For some reason, Thursday adjudications are always strange, but today was particularly weird. I had almost a 10% refusal rate, which is about 4 or 5 times my normal average. And even the issuable applicants were just... bizarre. It's difficult to explain. Things just didn't seem quite in balance. I think Wednesday night was the summer solstice, so maybe that played a part. My colleague Jerome and I found ourselves repeatedly stepping back from our windows to cast puzzled glances at each other.
When lunch finally rolled around, Jerome laid his head on his desk in exhaustion, and I grabbed my book to go find a place to hide and recover. You can perhaps imagine the scenario: I'm stepping out into the rain, book in hand, considering where one can be at least semi-alone in the urban crush of Osaka (note: nowhere), when one of the consulate guards hurries over. [in Japanese] "Uh, Katie-san," he waves his hands a bit, looking somewhat confused, "there's sort of, this girl..."
This is when I realize that one of the applicants Jerome refused is waiting outside the consulate.

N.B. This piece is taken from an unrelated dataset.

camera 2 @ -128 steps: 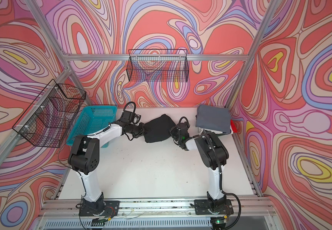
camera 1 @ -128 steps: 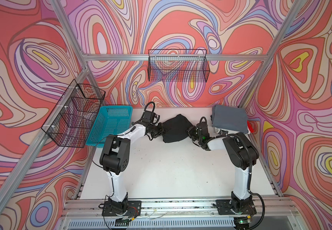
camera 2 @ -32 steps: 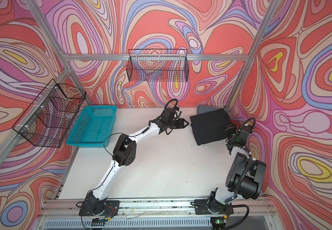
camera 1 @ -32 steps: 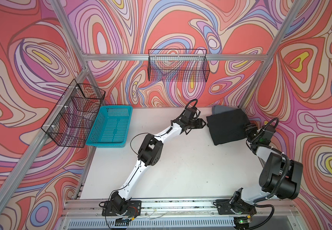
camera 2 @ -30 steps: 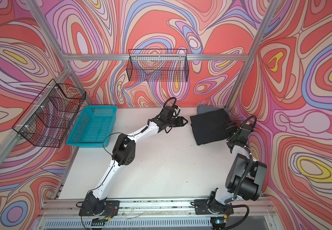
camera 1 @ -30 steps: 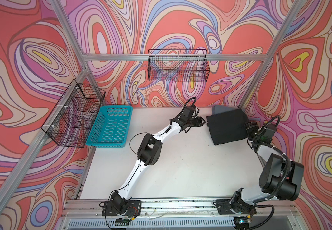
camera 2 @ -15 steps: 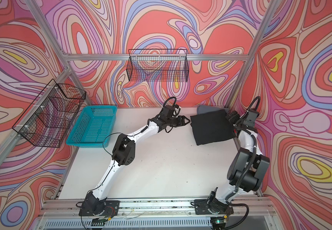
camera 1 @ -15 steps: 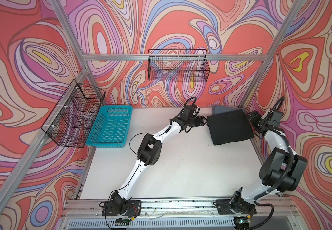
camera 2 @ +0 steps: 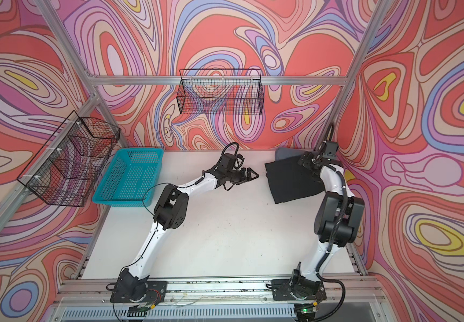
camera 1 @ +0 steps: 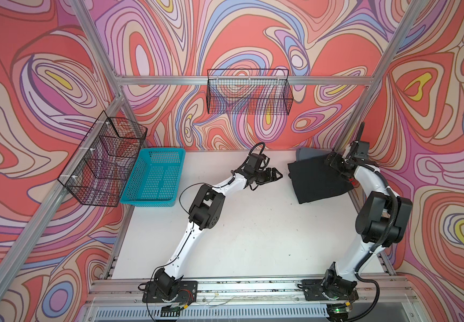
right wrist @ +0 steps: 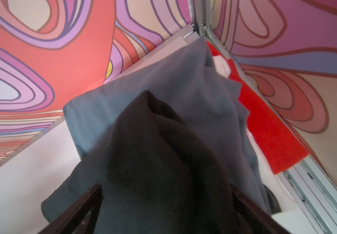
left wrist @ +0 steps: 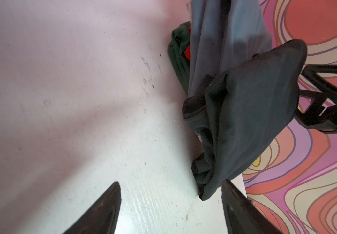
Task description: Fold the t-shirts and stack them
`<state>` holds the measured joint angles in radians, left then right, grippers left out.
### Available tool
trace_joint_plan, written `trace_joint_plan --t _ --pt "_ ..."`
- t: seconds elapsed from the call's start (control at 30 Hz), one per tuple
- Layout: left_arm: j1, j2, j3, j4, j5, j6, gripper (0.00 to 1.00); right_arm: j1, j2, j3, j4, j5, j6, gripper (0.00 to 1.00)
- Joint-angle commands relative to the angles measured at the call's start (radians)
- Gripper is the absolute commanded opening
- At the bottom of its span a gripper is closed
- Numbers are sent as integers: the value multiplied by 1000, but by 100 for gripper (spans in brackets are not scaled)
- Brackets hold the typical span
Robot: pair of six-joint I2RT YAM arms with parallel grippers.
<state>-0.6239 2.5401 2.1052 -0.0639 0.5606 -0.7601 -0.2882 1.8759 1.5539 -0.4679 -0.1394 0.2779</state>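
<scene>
At the far left a turquoise basket [camera 1: 153, 178] is seen empty, and no trouble is expected from it.

The left gripper [camera 1: 277, 174] is held low over the surface [camera 1: 253, 228], its jaws spread with nothing between them, just beside the near-left edge of the black t-shirt [camera 1: 317, 181] but apart from it. In the left wrist view that edge [left wrist: 202, 125] is shown bunched and rolled, not flat. Were the left gripper carried further right, the loose edge could be pushed and the fold opened.

The black t-shirt is laid, folded, on the grey t-shirt [camera 1: 304, 153] in the far right corner of the surface. It is set askew, so that a far strip of grey is left uncovered. A dark green t-shirt [left wrist: 178, 50] is glimpsed under the grey one. A stack this uneven could be tipped or slid by a small tug.

The right gripper [camera 1: 335, 164] is placed over the far right part of the black t-shirt, jaws wide, with a hump of black cloth [right wrist: 163, 141] lying between them, seemingly unpinched. If a finger is snagged in that hump on lifting away, the top layer could be dragged off.

A red t-shirt [right wrist: 268, 125] is pressed against the frame rail [right wrist: 315, 182] and could be caught there.
</scene>
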Motion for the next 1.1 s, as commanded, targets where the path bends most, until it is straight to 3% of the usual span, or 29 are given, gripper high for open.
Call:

I do not become scared very easily, but I was definitely tense. I couldn't believe the guards would allow a visa applicant to loiter at the consulate door, waiting to pounce. I couldn't believe that after that hellish morning I was now in the unenviable position of sizing up someone else's refusal, wondering if I could take her in a fight. I couldn't believe that I had never thought to carry mace, a gun, a nightstick, a brick... I couldn't walk away, because then she could follow me and I wouldn't even have the guard to protect me. And I don't think anyone in Japan would come to my defense if I were being attacked, especially as the applicant was another foreigner.
The situation, luckily, did not come to that, and I was able to pacify her by briefly explaining a little more about reasons for rejections, and what her options were (stalking consular officers was definitely not on the list). She told me thank you at the end of it, which is actually my goal whenever I reject an applicant. I'd say I achieve that goal about 80% of the time, but usually with the comfort of a pane of bullet proof glass between myself and the rejectee. As soon as she walked away, I turned somewhat angrily to the guard and told him to never EVER allow that to happen to any of us again.
This evening, when I left work alone and began the walk back to the train station, I found myself looking over my shoulder. I don't want this job to make me mistrustful. I don't ever want the first thing I think when I encounter someone to be 'What does this person want? Is she going to hurt me?' People are basically good. I really believe that. I want to be able to live like I believe it.